§ **Prompt**:
Going through the data below, copy out each line where the word "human" shows up.

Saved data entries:
——————

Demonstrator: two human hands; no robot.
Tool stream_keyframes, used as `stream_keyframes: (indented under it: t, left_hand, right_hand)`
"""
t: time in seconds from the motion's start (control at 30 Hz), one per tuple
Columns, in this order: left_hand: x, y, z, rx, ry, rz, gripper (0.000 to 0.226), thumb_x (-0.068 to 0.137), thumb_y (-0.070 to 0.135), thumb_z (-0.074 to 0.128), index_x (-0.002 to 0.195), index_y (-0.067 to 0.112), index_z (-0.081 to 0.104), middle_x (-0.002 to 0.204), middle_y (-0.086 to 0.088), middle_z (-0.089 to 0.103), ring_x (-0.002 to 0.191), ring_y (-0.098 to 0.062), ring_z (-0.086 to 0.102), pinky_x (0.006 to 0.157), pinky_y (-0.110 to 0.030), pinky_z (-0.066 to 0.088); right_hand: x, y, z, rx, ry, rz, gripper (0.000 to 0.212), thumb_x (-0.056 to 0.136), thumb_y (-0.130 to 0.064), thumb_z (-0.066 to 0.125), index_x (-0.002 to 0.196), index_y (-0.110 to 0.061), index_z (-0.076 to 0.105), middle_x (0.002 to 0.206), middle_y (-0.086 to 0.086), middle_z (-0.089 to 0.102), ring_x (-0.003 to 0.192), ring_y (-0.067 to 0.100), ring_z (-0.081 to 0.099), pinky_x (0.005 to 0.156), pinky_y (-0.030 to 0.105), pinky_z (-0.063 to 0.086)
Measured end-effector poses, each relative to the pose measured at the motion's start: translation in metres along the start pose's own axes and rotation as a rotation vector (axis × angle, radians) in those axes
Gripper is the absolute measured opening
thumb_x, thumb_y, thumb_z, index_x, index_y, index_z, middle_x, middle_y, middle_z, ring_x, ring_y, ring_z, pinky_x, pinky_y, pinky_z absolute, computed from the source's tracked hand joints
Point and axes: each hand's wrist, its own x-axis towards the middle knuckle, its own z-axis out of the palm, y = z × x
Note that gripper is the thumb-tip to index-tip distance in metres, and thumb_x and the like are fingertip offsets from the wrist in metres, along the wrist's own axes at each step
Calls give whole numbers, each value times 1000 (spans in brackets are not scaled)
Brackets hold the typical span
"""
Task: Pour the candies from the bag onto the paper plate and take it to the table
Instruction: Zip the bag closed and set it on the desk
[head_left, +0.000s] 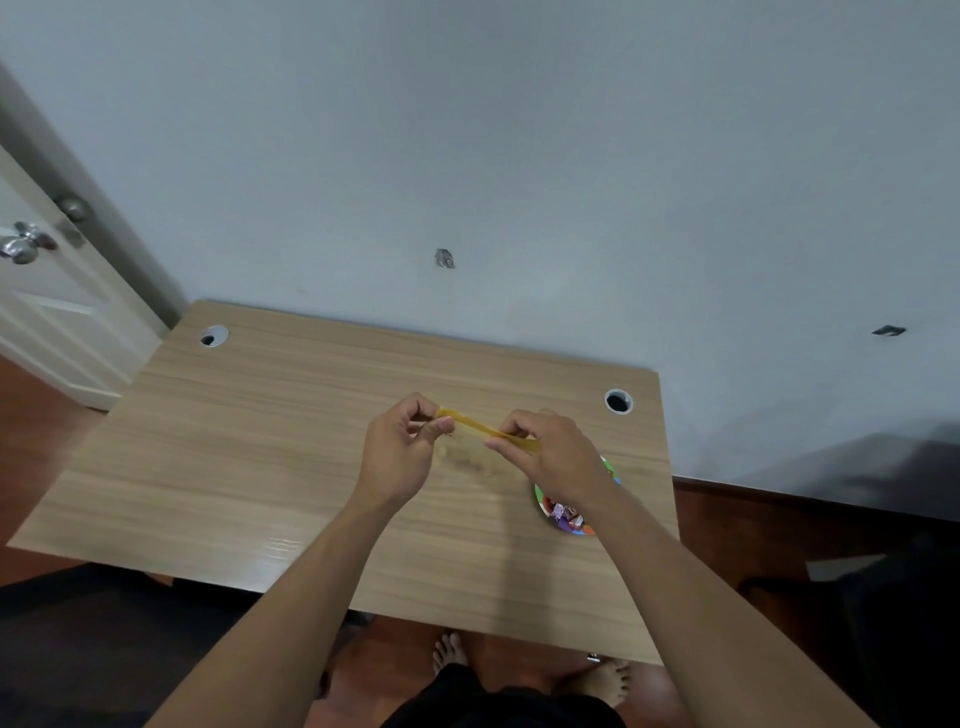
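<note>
Both hands meet over the middle of the wooden table (260, 441), a little right of the frame's centre. The left hand (397, 457) pinches one end of the bag (485, 430), a clear bag with a yellow strip along its top edge, and the right hand (553, 457) pinches the other end, so the strip is stretched in a slanting line between them, higher on the left. The clear body of the bag hangs below the strip as a faint blur above the tabletop; what it holds cannot be told.

The paper plate (545, 506), with a coloured rim, lies on the table at centre right, mostly hidden under the right wrist. Wrapped candies (566, 514) lie on it.

A round cable hole (618, 401) sits near the table's far right corner. A white door (47, 312) stands at the left edge of the frame.
</note>
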Motion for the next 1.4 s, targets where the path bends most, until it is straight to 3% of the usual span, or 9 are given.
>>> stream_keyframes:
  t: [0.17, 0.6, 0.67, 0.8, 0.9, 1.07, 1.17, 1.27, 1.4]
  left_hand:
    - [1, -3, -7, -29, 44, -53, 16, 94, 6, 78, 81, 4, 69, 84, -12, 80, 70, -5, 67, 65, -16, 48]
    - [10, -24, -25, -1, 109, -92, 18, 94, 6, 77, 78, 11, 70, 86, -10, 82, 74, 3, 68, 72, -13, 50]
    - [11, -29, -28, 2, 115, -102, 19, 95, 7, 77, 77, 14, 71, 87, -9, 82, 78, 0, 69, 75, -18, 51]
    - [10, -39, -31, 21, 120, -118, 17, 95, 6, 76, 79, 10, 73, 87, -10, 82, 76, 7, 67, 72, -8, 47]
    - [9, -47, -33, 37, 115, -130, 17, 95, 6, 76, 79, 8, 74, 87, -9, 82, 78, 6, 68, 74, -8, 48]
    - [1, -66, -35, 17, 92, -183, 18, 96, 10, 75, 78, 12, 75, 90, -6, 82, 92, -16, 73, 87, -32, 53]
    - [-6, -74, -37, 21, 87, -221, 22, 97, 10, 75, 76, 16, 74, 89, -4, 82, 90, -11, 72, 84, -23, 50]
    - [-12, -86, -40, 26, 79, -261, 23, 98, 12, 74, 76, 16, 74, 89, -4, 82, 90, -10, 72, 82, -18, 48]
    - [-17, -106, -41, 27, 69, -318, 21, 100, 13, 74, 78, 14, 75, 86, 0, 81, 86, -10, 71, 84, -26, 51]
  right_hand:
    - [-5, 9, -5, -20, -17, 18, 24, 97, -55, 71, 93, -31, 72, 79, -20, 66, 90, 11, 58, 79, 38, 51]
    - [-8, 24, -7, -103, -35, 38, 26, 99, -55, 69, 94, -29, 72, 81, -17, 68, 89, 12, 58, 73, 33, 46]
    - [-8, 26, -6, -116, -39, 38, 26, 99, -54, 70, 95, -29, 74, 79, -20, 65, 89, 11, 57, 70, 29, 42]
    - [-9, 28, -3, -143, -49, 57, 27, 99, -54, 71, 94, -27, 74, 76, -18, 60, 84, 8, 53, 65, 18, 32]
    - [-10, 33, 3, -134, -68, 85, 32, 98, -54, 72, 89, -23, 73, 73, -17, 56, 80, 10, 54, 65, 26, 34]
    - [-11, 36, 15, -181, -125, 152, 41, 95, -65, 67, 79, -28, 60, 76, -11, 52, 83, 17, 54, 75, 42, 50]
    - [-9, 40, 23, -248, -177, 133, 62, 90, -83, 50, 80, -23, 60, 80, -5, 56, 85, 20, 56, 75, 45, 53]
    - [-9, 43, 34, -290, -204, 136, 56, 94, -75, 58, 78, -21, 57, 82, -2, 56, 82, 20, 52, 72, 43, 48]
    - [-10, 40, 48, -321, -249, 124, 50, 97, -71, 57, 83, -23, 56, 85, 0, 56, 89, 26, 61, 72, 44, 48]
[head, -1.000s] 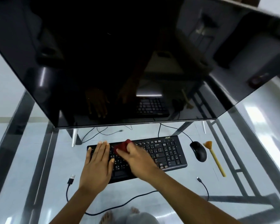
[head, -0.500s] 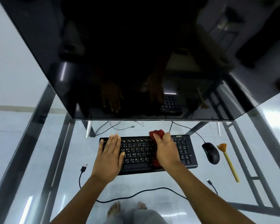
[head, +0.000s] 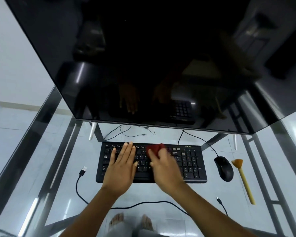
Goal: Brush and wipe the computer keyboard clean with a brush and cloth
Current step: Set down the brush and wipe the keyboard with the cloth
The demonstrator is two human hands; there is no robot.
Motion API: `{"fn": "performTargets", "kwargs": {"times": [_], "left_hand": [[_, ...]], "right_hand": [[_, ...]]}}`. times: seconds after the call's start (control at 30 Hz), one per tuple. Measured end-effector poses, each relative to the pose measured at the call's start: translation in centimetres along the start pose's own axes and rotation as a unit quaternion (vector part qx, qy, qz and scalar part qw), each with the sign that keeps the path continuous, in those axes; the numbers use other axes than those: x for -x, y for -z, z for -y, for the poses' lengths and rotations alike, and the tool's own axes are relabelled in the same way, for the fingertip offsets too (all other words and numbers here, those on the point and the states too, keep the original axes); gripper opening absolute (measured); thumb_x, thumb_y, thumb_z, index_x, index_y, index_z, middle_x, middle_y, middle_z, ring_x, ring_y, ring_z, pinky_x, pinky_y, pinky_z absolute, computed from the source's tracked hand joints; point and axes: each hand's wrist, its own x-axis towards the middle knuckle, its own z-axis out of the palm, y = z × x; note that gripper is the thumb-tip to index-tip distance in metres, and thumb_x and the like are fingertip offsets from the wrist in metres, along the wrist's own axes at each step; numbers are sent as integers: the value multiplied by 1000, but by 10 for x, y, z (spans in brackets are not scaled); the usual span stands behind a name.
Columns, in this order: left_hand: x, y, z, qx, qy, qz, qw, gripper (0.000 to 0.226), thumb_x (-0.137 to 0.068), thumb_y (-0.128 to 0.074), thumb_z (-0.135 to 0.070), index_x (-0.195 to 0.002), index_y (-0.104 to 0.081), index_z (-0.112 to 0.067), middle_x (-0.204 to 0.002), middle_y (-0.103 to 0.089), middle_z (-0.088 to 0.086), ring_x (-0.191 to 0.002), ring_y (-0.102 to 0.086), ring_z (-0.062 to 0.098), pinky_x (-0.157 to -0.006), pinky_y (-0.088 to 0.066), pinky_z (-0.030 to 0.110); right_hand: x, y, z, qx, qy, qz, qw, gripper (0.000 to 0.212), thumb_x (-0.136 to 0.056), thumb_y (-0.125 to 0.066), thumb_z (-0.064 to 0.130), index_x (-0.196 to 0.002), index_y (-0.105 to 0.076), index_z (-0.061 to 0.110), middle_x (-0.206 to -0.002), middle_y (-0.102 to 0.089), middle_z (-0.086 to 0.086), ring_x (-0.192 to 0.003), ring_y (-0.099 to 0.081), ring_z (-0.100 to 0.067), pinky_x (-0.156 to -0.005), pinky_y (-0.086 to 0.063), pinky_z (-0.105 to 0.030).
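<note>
The left hand [head: 121, 170] lay flat and open on the left half of the keyboard, fingers straight and together, tips at the top row of keys. The right hand [head: 164, 168], blurred, gripped a bunched red cloth [head: 155, 148] under its fingers and pressed it onto the keys at the keyboard's middle. The cloth stuck out past the fingertips toward 12 o'clock, at the top row.

A large dark monitor [head: 143, 65] overhung the scene, its lower edge just beyond the keyboard's far edge, with a strip of bare glass between. The glass table [head: 212, 194] showed its metal frame rails running along both sides. The black keyboard [head: 188, 161] sat square at the centre, its number pad at 3 o'clock uncovered. Bare glass lay on its left toward 9 o'clock, and in front toward 6 o'clock, crossed only by a black cable [head: 143, 203].

At 3 o'clock, near the keyboard's right edge but apart from it, sat a black mouse [head: 224, 168]. Just beyond that lay the yellow-handled brush [head: 244, 182], bristles toward 12 o'clock, close to the right rail. A loose USB plug [head: 82, 171] lay at 9 o'clock, off the keyboard's left edge.
</note>
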Motion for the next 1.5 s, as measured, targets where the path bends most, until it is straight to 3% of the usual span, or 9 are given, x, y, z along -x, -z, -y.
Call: {"fn": "performTargets", "kwargs": {"times": [0.23,0.4,0.53,0.63,0.77,0.97,1.13,1.3,1.5], "left_hand": [[1,-2,2,-22,0,-1,1000,57,-101,-23,-38,-149,-31,-9,-158,-25,6,-148,-13,18,-118,-11,49],[1,-4,-3,-18,7,-15,1000,57,-100,-24,-36,-148,-33,-6,-157,-28,8,-148,-15,19,-118,-12,52],[1,-4,0,-20,-5,-16,1000,58,-100,-19,-38,-148,-30,-7,-157,-25,5,-148,-14,18,-118,-12,50],[1,-5,1,-10,-5,-12,1000,59,-101,-16,-39,-149,-28,-7,-158,-25,4,-148,-13,16,-118,-11,50],[-1,-4,2,-10,-7,-10,1000,59,-101,-17,-40,-149,-28,-8,-157,-26,4,-148,-12,15,-119,-8,47],[-1,-1,-8,-24,-1,-1,1000,60,-102,-13,-40,-149,-28,-6,-158,-24,6,-148,-12,17,-118,-8,52],[-24,-1,-53,1,-41,31,999,63,-102,-16,-50,-152,-21,-12,-159,-17,2,-149,-6,16,-116,-3,48],[-41,-8,-82,0,-63,67,996,71,-99,-9,-60,-153,-9,-14,-162,-3,-1,-147,11,10,-116,5,46],[-40,-13,-80,22,-83,101,991,102,-82,-23,-86,-153,-4,-15,-161,6,-1,-146,16,10,-114,9,45]], "right_hand": [[-32,19,-33,-21,-89,-39,995,28,-100,-48,33,-123,-56,21,-105,-60,-7,-88,-64,-24,-80,-57,-42],[3,9,-11,-55,106,18,993,29,-95,-60,27,-121,-51,36,-100,-56,-5,-88,-59,-26,-74,-54,-44],[-13,19,-71,-58,-67,-70,994,30,-99,-46,23,-123,-56,39,-116,-55,-4,-104,-54,-28,-88,-48,-48],[8,15,-60,-70,-85,-67,992,20,-97,-52,43,-106,-56,26,-98,-64,-6,-82,-64,-25,-70,-57,-49],[41,6,-51,-39,83,0,996,50,-95,-53,14,-141,-45,34,-124,-51,-9,-105,-52,-31,-86,-50,-48],[0,27,-100,-53,-175,-61,981,35,-101,-44,28,-136,-46,27,-122,-49,-8,-103,-54,-31,-88,-49,-40],[35,17,-64,-68,38,31,996,53,-94,-38,18,-144,-35,35,-134,-43,-9,-112,-50,-29,-90,-46,-41],[17,35,-123,-72,-173,-36,982,48,-98,-41,16,-139,-45,41,-130,-44,-7,-109,-48,-28,-87,-44,-38],[27,41,-99,5,-112,8,994,25,-97,-46,52,-99,-50,28,-103,-63,-4,-89,-63,-26,-68,-54,-36]]}}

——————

§ **Response for this exercise**:
Demonstrator: two human hands; no robot.
The demonstrator is two human hands; there is no robot.

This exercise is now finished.